*How to complete this task*:
Please copy every line of the material exactly.

*Data excerpt*:

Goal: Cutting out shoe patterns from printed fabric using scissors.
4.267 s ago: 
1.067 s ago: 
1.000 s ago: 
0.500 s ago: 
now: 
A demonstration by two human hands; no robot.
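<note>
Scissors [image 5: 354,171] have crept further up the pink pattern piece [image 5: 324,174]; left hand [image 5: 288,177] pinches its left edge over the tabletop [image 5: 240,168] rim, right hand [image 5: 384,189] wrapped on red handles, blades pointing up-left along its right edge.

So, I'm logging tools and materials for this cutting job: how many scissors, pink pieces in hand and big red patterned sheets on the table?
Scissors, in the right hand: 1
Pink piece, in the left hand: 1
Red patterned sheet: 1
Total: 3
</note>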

*Exercise solution*:
Goal: Cutting out shoe patterns from printed fabric using scissors.
4.267 s ago: 
1.067 s ago: 
1.000 s ago: 
0.500 s ago: 
now: 
A demonstration by two human hands; no robot.
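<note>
Scissors [image 5: 354,171] have crept further up the pink pattern piece [image 5: 324,174]; left hand [image 5: 288,177] pinches its left edge over the tabletop [image 5: 240,168] rim, right hand [image 5: 384,189] wrapped on red handles, blades pointing up-left along its right edge.

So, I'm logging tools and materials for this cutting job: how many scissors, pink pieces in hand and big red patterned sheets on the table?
Scissors, in the right hand: 1
Pink piece, in the left hand: 1
Red patterned sheet: 1
Total: 3
</note>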

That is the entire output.